Data.
--*--

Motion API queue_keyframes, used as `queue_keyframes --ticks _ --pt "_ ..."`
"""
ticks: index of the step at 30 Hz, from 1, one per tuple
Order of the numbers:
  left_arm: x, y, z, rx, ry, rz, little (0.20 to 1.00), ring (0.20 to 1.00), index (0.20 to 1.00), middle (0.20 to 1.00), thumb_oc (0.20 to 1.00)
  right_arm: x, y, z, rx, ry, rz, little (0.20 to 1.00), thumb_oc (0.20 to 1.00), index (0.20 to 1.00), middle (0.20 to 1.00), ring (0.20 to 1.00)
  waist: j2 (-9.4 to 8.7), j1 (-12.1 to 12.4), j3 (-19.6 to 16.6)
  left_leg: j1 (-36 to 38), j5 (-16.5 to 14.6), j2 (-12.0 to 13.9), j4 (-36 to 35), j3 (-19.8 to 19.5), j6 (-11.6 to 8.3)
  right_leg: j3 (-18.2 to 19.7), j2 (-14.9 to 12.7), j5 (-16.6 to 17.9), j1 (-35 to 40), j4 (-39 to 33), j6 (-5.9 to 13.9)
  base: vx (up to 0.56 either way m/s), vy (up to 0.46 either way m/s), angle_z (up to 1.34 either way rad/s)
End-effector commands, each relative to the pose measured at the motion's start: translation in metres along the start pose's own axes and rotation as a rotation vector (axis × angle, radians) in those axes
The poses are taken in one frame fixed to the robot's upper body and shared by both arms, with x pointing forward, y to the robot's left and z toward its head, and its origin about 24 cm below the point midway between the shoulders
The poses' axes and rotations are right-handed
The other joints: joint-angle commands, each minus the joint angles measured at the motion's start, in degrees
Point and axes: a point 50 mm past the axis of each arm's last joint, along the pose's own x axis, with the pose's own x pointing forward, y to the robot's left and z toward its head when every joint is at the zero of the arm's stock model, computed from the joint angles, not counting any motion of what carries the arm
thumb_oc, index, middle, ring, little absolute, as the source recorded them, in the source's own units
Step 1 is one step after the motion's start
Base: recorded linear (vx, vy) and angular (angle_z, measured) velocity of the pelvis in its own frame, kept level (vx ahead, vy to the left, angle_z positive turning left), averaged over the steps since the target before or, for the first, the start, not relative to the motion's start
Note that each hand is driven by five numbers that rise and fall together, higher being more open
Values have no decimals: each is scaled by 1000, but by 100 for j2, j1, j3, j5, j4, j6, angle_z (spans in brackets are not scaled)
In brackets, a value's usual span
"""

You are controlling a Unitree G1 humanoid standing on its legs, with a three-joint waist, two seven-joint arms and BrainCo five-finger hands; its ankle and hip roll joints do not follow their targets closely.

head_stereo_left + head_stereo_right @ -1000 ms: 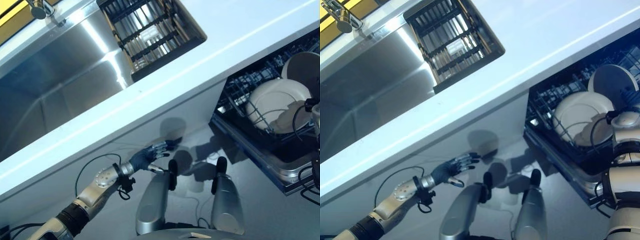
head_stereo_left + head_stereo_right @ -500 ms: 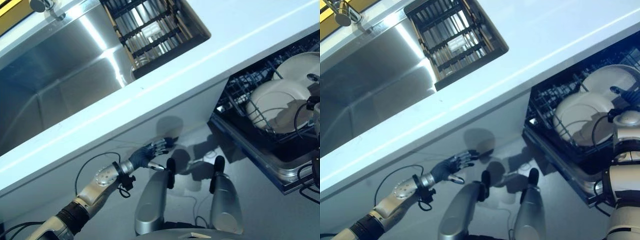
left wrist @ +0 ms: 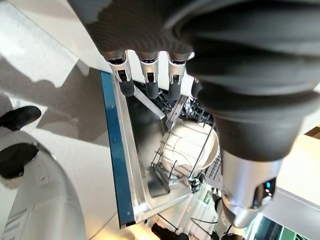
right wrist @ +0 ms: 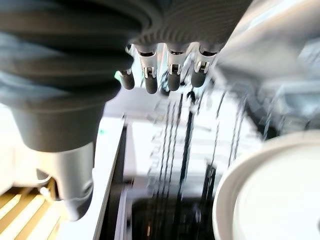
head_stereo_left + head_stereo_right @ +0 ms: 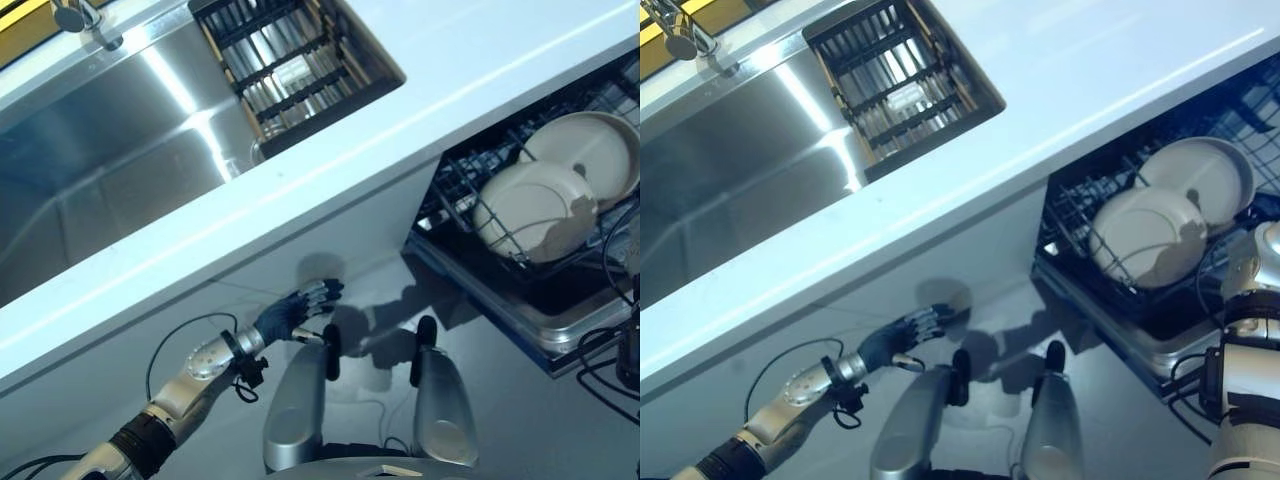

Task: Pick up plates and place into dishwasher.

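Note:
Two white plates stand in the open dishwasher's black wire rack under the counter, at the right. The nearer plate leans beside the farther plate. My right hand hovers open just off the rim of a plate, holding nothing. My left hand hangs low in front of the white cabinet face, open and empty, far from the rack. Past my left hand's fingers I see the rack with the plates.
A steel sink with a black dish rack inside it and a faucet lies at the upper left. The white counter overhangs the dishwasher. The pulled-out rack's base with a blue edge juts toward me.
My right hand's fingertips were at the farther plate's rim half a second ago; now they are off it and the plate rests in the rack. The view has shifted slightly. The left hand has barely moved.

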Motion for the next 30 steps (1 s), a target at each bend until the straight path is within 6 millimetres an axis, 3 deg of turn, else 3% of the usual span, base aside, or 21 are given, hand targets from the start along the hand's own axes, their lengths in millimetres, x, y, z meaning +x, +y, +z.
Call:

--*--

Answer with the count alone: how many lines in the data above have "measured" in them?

3